You are viewing a plain text version of this content. The canonical link for it is here.
Posted to dev@hawq.apache.org by Roman Shaposhnik <rv...@apache.org> on 2016/12/16 00:50:07 UTC

Using PXF without HAWQ

Hi!

recently I got pretty excited about a possibility of using
PXF outside of its original HAWQ use case. My ultimate
wish here is to make PXF available to other Postgres-derived
databases thus connecting them to the Hadoop ecosystem of
data sources (think FDW-over-PXF).

With that ambitious goal in mind, I started at a much smaller
MVP today and wanted to share my experience with you all.

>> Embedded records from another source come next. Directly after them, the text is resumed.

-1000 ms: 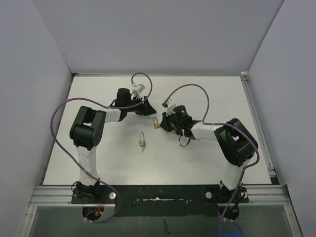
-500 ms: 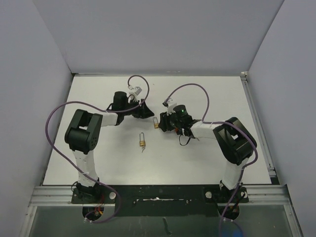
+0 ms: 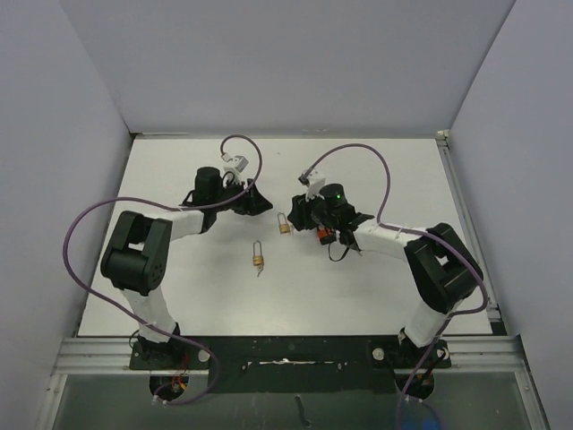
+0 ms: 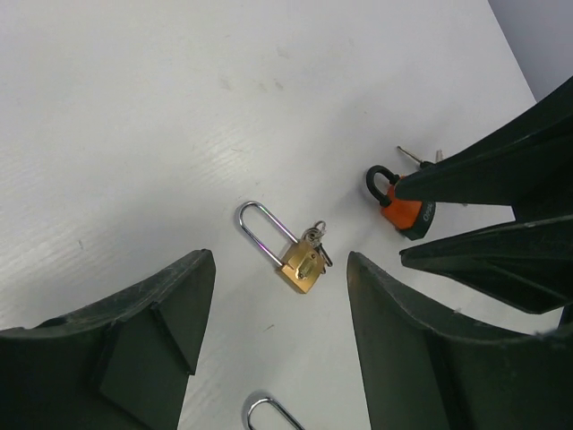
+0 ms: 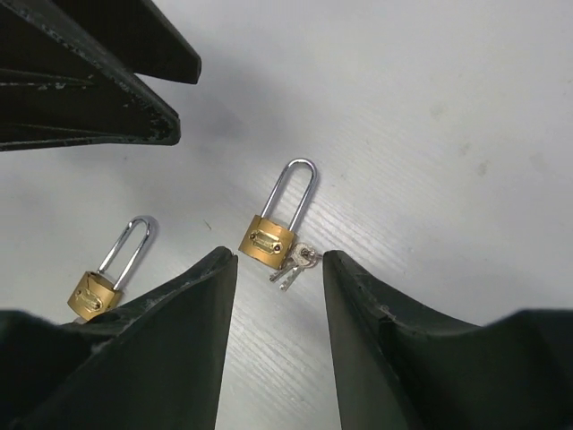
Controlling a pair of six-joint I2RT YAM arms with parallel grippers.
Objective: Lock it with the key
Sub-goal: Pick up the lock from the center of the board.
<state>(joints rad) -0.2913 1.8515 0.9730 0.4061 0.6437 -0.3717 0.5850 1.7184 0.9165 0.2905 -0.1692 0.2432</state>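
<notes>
A brass padlock [image 5: 269, 240] lies flat on the white table, both shackle legs meeting its body, with a small bunch of keys [image 5: 294, 262] at its base. In the left wrist view the same padlock [image 4: 304, 266] and keys [image 4: 316, 236] lie just ahead of the fingertips. My right gripper [image 5: 278, 258] is open, its tips just short of the padlock and touching nothing. My left gripper [image 4: 279, 258] is open too and holds nothing. From above, the padlock [image 3: 283, 224] sits between the left gripper [image 3: 264, 204] and the right gripper [image 3: 294, 218].
A second brass padlock [image 3: 258, 261] lies nearer the table's front, also seen as padlock [image 5: 98, 291]. An orange padlock [image 4: 403, 210] with its own keys rests under the right arm, showing from above as an orange lock [image 3: 322, 236]. Grey walls enclose the table.
My right gripper has gone from shut to open beside the padlock's keys. The left arm has swung back toward the left, away from the padlock.
</notes>
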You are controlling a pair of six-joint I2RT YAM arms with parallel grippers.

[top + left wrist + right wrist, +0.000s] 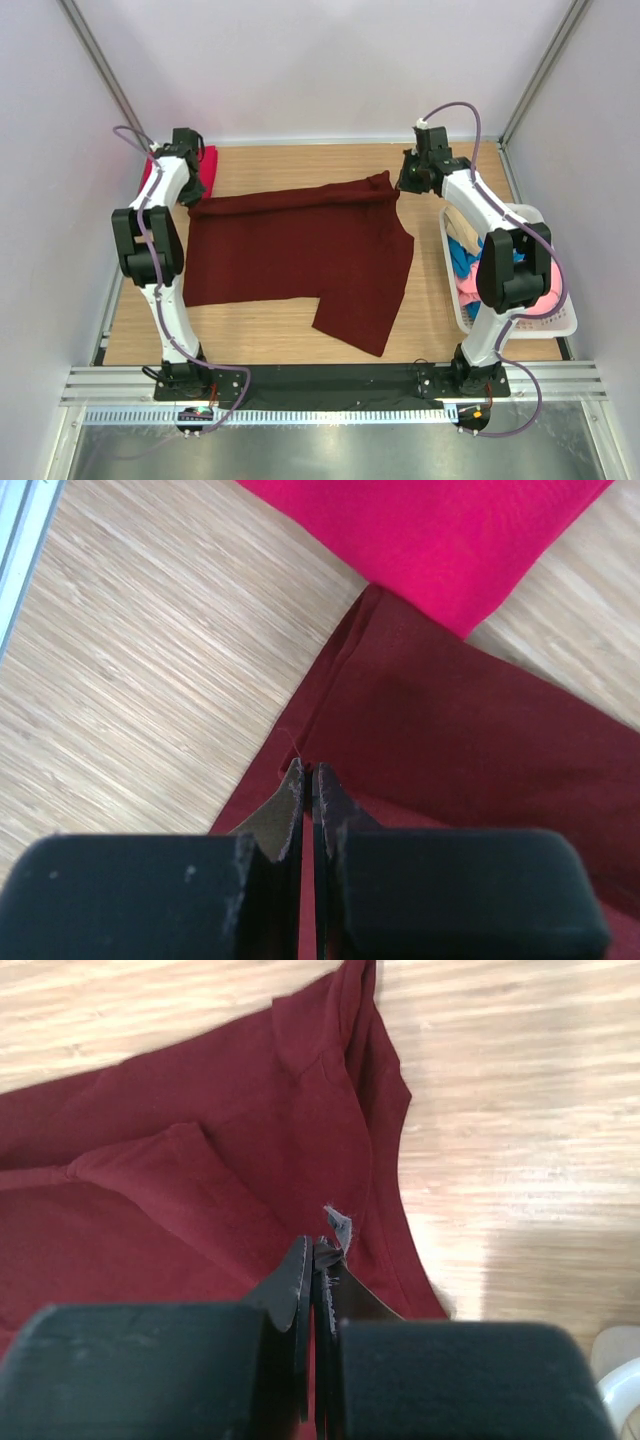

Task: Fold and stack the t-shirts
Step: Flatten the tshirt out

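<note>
A dark maroon t-shirt [300, 250] lies spread on the wooden table. My left gripper [193, 196] is shut on its far left corner. In the left wrist view the jaws [308, 772] pinch the maroon cloth [460, 750] at its edge. My right gripper [404, 182] is shut on the far right corner. In the right wrist view the jaws [318, 1246] pinch the maroon cloth [200, 1160], and a small grey label [338, 1224] sticks out at the tips. A bright crimson-red shirt [207, 163] lies at the back left, just behind the left gripper, and also shows in the left wrist view [430, 530].
A white slatted basket [556, 322] stands at the right edge, beside the right arm, with blue [463, 258] and pink [468, 288] shirts inside. Bare wooden table [270, 335] shows in front of the maroon shirt. Frame posts and walls close in the sides and back.
</note>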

Basically my goal was to make PXF available to Apache Calcite
as a backend (since Calcite itself doesn't deal with storage of data,
algorithms to process data, and a repository for storing metadata).
Calcite comes with a demo that allows you to treat a directory
full of CSV files as a DB (with individual files being tables) and
I wanted to extend that demo to use PXF reading CSV files from HDFS
instead:
  http://calcite.apache.org/docs/tutorial.html
https://github.com/apache/calcite/tree/master/example/csv/src/main/java/org/apache/calcite/adapter/csv

Being a new to using PXF outside of HAWQ, I started looking
for any kind of a "Standalone PXF" Quickstart guide but couldn't find
any (please let me know if I missed it). What follows are my notes on
what I've been able to do so far. Let me know if they are reasonable
and I'll start collecting them on a wiki to help others get going with PXF.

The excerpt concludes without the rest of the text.